The CDC updated its coronavirus response guidelines to clarify the link between overweight and complications.

The U.S. Centers for Disease Control and Prevention (CDC) recently updated its coronavirus response guidelines, a process we’ve seen many times this year. When new and reliable information surrounding COVID-19 is confirmed, the agency updates the information it releases to the public. However, the updates are not always obvious, for example, the CDC has been adding coronavirus symptoms to the list in recent months without any announcements. Other updates are more controversial, such as proposals for COVID-19 contact testing, or warnings of air transmission routes that are published in advance and then withdrawn.

The CDC updated its coronavirus response guidelines to clarify the link between overweight and complications.

The CDC’s latest and quietly added information on its page is the most needed data for Americans, as as many as two-thirds of Americans may be involved in the problem, which carries the risk of serious coronavirus complications, all because of the extra weight.

The CDC on Tuesday revised the COVID-19 guidelines and looked at the relationship between weight and the severity of COVID-19, Bloomberg reported. Several studies have shown that obese people are at higher risk of complications, especially men who may not have other obvious conditions. Weight is also a sensitive topic in terms of vaccine efficacy. Overweight people may not respond as well to vaccines as others, whether coronavirus or other vaccines.

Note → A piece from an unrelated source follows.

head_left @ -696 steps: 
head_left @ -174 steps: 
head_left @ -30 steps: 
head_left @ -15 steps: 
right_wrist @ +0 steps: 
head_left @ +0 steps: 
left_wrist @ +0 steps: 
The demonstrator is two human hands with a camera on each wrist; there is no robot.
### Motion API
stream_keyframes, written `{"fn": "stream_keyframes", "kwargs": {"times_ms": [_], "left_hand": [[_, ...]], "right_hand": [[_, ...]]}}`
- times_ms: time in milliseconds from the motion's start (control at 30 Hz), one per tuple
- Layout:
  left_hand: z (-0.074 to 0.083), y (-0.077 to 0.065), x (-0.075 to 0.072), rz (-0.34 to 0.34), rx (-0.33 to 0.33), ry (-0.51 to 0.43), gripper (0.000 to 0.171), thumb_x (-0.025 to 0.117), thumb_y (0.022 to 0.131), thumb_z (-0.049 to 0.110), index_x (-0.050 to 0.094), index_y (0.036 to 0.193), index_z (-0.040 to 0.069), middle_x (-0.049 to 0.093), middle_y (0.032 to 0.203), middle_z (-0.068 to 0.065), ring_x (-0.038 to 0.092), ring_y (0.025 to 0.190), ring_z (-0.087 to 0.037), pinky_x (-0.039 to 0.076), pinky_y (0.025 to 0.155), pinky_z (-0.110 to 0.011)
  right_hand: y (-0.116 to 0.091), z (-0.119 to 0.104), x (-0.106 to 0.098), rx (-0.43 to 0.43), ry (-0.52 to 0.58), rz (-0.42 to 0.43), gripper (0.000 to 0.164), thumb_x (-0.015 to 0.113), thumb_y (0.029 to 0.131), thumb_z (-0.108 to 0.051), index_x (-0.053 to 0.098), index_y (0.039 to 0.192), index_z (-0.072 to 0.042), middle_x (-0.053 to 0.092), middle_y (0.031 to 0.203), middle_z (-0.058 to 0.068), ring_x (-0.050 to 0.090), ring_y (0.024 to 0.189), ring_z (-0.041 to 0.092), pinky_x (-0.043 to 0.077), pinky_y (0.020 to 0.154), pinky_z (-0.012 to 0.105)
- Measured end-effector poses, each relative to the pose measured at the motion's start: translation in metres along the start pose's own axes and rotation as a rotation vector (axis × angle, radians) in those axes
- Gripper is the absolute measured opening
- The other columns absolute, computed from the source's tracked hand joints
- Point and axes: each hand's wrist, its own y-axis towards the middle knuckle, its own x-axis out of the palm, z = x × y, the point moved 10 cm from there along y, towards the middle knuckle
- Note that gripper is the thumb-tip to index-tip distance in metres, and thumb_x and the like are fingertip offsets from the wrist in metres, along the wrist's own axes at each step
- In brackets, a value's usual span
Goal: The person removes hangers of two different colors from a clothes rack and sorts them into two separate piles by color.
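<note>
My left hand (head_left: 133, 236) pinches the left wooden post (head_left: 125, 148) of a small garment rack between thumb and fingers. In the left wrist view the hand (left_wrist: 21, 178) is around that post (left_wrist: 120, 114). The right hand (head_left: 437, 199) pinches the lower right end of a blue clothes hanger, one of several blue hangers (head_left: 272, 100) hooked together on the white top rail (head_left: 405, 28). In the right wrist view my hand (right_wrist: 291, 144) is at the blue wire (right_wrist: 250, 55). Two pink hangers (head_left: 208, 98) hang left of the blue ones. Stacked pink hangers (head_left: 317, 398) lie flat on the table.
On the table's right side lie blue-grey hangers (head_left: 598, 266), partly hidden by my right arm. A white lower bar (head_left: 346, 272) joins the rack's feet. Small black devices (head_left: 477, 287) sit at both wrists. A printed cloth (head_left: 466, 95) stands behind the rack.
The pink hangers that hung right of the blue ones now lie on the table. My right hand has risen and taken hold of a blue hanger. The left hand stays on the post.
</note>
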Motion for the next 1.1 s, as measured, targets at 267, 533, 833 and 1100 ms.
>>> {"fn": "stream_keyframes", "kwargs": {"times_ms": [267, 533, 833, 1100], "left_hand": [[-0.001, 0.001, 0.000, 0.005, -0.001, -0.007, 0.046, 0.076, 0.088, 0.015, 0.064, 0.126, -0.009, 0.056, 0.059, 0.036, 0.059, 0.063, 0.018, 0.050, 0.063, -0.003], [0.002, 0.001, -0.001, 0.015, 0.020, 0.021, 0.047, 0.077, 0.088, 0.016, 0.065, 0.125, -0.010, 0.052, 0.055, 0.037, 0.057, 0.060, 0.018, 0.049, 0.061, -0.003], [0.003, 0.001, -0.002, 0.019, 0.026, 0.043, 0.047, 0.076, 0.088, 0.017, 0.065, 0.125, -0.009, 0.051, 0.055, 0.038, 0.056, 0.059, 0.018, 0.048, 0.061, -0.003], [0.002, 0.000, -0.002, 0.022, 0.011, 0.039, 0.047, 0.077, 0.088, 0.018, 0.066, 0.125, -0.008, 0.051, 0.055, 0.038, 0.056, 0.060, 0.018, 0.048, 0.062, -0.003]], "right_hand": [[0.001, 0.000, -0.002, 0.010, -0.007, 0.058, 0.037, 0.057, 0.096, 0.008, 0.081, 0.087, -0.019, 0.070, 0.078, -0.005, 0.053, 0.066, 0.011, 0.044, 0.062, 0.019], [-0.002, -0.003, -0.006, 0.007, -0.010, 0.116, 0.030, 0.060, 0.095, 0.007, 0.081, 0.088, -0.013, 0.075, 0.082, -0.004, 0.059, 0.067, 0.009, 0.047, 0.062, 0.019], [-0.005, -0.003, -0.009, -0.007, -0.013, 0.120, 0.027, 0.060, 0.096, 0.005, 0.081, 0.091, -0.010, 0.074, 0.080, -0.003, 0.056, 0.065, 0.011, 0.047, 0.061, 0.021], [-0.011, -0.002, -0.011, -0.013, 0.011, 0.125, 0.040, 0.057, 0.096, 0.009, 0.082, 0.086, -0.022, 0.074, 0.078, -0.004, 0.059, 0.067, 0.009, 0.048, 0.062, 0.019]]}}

After updating its response guidelines, the CDC now says it’s not just obese people who are at risk of severe COVID-19 cases. According to the update, people who are generally overweight may also be at risk. The warning means that about two-thirds of Americans could be at risk.

According to CDC data on obesity and weight, 40 percent of U.S. adults are obese and 32 percent are overweight. The data comes from a 2018 study. The greater the weight, the higher the risk of developing severe COVID-19 that requires hospitalization. The higher the body mass index (BMI), the higher the risk of death. The BMI formula measures the fat ratio by taking into account a person’s weight and height, and a value above 30 can be diagnosed as obese.

The CDC’s COVID-19 risk guidelines say obesity (BMI between 30 and 40) and severe obesity (BMI over 40) are conditions associated with an increased risk of severe COVID-19. “Based on what we know so far, adults of any age may increase their risk of serious diseases that cause coVID-19 virus.” Overweight people (BMI between 25 and 30) are now listed as at risk, the guidelines read.